**STORED DATA**

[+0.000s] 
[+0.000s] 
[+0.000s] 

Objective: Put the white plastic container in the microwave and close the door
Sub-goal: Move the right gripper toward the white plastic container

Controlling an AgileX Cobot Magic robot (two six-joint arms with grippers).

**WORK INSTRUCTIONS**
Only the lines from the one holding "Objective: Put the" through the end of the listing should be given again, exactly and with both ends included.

**REPLY**
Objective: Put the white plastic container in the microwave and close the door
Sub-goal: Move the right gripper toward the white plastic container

Controlling an AgileX Cobot Magic robot (two six-joint arms with grippers).

No more work remains in this exercise.